## Input data:
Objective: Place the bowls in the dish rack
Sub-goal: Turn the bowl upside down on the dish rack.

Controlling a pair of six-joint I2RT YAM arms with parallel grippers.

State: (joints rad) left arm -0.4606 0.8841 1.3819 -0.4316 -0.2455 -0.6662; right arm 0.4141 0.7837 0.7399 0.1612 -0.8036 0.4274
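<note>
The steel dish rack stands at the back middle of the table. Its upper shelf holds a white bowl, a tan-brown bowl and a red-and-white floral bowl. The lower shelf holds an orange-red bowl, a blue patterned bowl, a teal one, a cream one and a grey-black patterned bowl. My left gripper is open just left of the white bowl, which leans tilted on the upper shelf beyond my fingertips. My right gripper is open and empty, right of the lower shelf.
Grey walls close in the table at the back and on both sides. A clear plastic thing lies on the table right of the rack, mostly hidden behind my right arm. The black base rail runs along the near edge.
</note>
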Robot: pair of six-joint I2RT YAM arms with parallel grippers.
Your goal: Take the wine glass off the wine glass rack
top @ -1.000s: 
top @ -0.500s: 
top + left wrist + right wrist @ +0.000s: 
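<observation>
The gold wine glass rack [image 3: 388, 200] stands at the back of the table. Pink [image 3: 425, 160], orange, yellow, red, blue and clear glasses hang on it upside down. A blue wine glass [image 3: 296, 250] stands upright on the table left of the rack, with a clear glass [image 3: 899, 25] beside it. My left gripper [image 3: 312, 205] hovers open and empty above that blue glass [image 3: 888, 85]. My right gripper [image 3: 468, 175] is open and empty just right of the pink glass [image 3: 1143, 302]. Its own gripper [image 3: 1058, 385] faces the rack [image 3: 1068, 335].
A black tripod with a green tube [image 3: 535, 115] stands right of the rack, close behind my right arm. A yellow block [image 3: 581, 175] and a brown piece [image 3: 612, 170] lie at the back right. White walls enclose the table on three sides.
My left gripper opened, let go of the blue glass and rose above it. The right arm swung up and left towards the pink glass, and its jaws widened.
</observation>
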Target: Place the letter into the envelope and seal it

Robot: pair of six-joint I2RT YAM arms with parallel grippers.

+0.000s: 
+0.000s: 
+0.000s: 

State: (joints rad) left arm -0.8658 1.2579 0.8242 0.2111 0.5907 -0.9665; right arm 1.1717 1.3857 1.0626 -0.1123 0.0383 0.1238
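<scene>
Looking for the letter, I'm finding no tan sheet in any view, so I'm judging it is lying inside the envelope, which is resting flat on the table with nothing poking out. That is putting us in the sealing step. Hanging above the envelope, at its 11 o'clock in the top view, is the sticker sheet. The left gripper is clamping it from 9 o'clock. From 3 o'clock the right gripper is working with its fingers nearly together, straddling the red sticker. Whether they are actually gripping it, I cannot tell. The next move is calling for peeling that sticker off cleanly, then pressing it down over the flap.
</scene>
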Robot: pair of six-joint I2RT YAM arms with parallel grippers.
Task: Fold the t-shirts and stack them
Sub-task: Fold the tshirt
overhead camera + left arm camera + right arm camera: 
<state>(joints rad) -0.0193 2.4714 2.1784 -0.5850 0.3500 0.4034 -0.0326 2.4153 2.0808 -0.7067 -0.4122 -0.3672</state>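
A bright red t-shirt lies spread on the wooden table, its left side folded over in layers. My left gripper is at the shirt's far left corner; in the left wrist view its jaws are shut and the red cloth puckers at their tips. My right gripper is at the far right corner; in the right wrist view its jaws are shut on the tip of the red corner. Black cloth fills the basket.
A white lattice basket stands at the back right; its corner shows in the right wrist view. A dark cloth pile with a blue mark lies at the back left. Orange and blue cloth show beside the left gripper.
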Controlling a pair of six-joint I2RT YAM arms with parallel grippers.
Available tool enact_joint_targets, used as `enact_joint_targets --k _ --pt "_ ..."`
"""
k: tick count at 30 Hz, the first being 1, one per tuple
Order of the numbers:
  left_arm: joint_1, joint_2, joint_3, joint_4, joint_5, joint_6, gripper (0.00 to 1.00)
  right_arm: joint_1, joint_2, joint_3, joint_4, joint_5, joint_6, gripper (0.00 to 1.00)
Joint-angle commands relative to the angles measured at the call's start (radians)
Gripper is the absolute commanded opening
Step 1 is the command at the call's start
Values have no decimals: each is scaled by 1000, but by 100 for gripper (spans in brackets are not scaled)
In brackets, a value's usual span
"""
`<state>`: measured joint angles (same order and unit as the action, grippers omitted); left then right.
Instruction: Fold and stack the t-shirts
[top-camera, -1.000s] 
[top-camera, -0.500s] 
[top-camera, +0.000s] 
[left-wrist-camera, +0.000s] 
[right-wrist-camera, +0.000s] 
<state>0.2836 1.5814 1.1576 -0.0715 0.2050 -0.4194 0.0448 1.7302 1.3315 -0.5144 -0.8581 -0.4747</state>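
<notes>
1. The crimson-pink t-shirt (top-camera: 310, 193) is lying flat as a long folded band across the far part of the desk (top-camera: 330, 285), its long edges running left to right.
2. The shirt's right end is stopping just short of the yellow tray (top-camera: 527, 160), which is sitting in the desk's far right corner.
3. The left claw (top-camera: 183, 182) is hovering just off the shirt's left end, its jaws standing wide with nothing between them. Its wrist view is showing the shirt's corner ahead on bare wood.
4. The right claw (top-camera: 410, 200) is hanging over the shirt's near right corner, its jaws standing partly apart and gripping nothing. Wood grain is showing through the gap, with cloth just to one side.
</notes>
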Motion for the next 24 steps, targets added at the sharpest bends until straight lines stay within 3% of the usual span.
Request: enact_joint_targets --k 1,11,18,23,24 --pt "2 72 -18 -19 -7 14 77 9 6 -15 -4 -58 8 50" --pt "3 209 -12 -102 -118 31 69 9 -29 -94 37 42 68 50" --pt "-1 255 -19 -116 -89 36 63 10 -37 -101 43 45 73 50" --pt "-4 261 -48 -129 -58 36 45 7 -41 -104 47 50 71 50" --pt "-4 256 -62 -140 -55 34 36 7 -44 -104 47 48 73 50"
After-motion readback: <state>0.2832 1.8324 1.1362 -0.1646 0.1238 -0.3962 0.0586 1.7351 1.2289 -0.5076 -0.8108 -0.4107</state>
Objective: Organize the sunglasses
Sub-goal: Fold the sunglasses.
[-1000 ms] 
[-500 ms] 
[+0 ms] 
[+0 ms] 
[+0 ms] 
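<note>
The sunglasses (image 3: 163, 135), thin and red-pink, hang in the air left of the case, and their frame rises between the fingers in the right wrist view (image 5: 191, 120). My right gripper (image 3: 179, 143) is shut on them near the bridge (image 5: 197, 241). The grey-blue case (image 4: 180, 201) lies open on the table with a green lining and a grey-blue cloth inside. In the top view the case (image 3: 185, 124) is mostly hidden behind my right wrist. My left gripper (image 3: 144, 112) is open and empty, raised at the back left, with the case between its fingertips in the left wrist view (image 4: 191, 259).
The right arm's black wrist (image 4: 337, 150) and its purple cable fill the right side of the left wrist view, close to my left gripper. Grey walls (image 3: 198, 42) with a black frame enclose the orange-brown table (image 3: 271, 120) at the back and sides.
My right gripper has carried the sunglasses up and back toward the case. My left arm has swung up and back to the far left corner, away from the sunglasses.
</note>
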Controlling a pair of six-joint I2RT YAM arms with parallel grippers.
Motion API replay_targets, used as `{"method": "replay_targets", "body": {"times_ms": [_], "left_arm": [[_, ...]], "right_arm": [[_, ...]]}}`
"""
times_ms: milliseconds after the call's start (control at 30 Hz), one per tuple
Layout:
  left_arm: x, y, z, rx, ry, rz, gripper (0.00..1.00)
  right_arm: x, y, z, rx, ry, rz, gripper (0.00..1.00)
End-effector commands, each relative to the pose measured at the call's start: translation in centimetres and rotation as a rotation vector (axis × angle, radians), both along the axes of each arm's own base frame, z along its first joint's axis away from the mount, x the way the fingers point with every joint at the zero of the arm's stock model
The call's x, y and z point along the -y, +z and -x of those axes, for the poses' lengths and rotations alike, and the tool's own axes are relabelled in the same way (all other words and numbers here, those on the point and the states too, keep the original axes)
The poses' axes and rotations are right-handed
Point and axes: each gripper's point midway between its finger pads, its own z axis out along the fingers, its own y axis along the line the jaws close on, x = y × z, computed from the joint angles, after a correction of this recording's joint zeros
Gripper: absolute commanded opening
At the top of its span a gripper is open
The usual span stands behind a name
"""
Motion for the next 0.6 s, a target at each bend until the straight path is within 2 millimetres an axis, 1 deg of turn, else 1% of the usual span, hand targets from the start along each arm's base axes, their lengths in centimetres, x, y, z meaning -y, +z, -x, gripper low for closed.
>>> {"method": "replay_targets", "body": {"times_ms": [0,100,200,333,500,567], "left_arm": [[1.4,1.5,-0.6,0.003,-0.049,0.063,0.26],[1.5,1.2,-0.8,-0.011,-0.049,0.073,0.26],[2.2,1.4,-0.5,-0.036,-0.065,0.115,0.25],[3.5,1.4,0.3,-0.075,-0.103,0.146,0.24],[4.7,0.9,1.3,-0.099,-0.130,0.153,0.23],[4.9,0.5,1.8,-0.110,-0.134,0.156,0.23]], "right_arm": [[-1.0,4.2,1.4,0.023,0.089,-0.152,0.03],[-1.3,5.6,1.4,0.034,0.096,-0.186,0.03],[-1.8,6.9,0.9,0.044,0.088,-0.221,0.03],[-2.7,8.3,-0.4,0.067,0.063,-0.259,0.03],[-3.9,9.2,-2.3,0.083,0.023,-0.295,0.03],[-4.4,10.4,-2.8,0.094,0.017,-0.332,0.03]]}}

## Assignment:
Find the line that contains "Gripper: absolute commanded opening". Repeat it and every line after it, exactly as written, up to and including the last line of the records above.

## Answer to this problem:
Gripper: absolute commanded opening
At the top of its span a gripper is open
The usual span stands behind a name
"""
Motion for the next 0.6 s, a target at each bend until the straight path is within 2 millimetres an axis, 1 deg of turn, else 1% of the usual span, hand targets from the start along each arm's base axes, their lengths in centimetres, x, y, z meaning -y, +z, -x, gripper low for closed.
>>> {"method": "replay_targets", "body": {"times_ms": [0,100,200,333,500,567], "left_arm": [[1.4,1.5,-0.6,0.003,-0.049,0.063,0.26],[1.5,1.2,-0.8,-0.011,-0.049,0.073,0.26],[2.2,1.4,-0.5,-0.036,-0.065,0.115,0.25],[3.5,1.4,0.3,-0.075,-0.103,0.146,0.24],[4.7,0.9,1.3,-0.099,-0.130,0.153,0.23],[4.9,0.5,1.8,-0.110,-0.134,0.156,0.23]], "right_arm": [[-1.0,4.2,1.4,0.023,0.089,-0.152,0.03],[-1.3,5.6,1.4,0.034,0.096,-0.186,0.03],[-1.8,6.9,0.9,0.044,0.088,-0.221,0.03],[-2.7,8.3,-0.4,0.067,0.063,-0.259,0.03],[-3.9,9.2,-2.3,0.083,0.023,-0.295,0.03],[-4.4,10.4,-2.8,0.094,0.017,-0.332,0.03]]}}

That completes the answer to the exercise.